Oui, j'ai simplement continué et j'ai dit aux gens: «Bon, le premier transport était formidable. Mais maintenant, je veux remplir deux camions, deux camions de 40 tonnes.» Et je suis parvenu à le faire et à les amener à Kiev.
Nous vous avons rencontré à Kharkiv. Qu'est-ce qui vous y a amené?
C'est très simple: une amie a lancé un appel sur les réseaux sociaux et a demandé si quelqu’un avait besoin de soutien. Plusieurs institutions ont répondu à l'appel. Parmi elles, il y avait par exemple un foyer pour enfants près de Tchernihiv, dans lequel vivent plus de 100 enfants handicapés. Sur demande, j'ai fourni à toutes ces institutions ce dont elles avaient vraiment besoin. A Kharkiv, un ancien camarade de classe m'avait mis en contact avec une organisation. J'ai approvisionné l'hôpital militaire de la ville, et j'ai également fait une livraison aux soldats. A environ 250 kilomètres de Kharkiv se trouve Krementchouk, où j'ai apporté des aliments pour bébés.
Vous avez un passeport allemand. Si vous le voulez, vous pourrez simplement quitter l'Ukraine et attendre que tout soit terminé. Qu'est-ce qui vous motive à rester?

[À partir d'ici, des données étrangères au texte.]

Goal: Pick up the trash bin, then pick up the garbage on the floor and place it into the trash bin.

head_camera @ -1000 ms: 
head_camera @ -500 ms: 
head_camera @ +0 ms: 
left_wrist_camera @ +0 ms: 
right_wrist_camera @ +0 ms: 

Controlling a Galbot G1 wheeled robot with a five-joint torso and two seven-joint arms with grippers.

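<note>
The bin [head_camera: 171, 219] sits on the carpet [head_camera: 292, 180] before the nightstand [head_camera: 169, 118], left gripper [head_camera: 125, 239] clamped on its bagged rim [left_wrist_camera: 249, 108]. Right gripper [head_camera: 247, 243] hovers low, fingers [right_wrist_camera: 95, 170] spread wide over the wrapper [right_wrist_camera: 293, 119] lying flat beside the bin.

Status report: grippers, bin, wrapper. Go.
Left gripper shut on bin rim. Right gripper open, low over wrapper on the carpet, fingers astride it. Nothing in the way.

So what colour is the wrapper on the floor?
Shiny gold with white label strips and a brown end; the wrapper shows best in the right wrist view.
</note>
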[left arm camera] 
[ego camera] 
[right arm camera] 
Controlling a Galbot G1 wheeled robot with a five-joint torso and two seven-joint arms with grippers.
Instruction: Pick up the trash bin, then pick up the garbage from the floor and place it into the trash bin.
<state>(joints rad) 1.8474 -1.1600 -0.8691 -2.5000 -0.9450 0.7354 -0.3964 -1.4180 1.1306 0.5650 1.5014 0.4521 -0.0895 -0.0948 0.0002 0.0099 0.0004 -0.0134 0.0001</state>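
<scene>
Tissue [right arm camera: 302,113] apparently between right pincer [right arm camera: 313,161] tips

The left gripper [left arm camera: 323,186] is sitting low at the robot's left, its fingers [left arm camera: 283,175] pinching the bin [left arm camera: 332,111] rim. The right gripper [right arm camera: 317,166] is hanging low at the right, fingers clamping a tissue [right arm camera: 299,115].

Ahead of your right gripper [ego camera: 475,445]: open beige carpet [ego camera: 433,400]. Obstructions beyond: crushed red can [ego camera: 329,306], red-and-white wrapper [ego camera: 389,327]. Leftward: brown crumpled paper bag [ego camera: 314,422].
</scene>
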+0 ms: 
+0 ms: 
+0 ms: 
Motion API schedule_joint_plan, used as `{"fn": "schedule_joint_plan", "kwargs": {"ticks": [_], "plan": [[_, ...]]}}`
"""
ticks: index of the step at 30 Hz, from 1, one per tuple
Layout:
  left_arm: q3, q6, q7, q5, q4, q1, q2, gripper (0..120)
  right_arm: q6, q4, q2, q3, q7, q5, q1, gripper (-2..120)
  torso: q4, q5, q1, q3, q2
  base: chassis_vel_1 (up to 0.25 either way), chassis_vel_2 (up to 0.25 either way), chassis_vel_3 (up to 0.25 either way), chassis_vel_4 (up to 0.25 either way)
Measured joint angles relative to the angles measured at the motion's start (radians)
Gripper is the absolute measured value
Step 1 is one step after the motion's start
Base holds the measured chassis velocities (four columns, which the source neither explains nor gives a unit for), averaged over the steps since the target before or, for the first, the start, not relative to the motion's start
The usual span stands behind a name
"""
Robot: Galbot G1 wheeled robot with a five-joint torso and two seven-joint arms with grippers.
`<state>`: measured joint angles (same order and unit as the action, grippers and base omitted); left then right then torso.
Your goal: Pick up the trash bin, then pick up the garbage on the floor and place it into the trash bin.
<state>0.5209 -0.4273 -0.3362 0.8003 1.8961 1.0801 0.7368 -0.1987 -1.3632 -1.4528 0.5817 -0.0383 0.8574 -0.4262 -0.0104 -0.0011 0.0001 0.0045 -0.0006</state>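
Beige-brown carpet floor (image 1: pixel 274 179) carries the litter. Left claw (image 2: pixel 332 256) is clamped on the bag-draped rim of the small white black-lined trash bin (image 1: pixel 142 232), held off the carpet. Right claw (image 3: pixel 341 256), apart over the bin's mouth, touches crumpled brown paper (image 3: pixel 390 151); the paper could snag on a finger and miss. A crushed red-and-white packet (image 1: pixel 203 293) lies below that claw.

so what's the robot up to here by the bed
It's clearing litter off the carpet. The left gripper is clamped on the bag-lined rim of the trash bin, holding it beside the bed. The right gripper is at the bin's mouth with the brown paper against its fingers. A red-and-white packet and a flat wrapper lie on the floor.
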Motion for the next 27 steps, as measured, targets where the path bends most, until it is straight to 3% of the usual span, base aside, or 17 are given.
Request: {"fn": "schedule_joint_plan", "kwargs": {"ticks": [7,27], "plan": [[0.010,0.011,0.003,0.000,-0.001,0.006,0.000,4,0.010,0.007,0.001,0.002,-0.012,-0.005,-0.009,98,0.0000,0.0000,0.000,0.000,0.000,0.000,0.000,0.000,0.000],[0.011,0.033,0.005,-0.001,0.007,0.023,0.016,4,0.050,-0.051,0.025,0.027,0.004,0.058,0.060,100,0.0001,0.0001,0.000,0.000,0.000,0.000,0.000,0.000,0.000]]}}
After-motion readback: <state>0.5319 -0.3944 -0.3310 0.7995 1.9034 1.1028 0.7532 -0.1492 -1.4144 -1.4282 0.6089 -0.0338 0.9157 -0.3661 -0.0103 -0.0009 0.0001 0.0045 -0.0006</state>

Eh bien, je pense simplement que quand on voit l'impuissance et toute la souffrance... c'est un premier aspect. D'autre part, je vis ici depuis si longtemps, je vais et viens ici depuis 2015, j'habite ici depuis 2018; je me sens tout simplement lié à ce pays.
Et avec les gens, sans doute.
Bien sûr, avec les gens aussi. Quand tu vas dans les villages – vous l'avez vécu vous-même – et que les gens sont assis par terre, à pleurer... Oui, c'est difficile à supporter.
Vous agissez donc sous le coup de la douleur.
On pourrait dire ça comme ça... je ne peux pas le décrire moi-même. C'est juste que je vois l'impuissance et la souffrance. Et j'ai maintenant la possibilité de dire: «Mon travail est basé sur le web, je peux mettre ça de côté, tout est automatisé.» Dès le début, j'ai rapporté sur Facebook tout ce que j'ai vu et fait – j'y ai ainsi construit un dossier, les gens voient que je ne raconte pas de bêtises. Et nous continuons à avoir un très bon afflux de dons. Tant qu'il y en a, autant les utiliser.
Qu'est-ce qui vous a particulièrement affecté pendant votre activité de bénévole?
Le jour où j'ai apporté une livraison au maire de Mikoulitchi, dans la région de Boutcha, a été le plus intense pour moi. Je pensais que j'irais là-bas, que j'apporterais les affaires au maire et que je pourrais ensuite repartir. Mais tout à coup, c'est quasiment tout le village qui s'est retrouvé là.
La seule chose qui te sauve alors, c'est de penser que les gens ont au moins reçu quelque chose. Lors de la livraison suivante, j'étais mieux préparé. Tout le monde a pu recevoir du pain frais, des conserves, du thé, du café, du sucre, toutes sortes de choses.
Que pensent vos amis en Allemagne du fait que vous soyez à la guerre?
Tout le monde réagit positivement.
Avez-vous personnellement peur de quelque chose?
Non, pas du tout.
Même quand vous vous déplacez dans des régions comme Kharkiv? Trois jours après notre rencontre là-bas, la ville a de nouveau été attaquée.
Oui, je sais.
Vous n'avez pas peur pour votre vie et votre intégrité physique?
Non, j’ai du respect, bien sûr. Mais pas de peur.
On ne meurt pas pour soi, on meurt pour les autres, comme on dit...
C'est cela. Il faut simplement accepter l'idée que l'on peut mourir.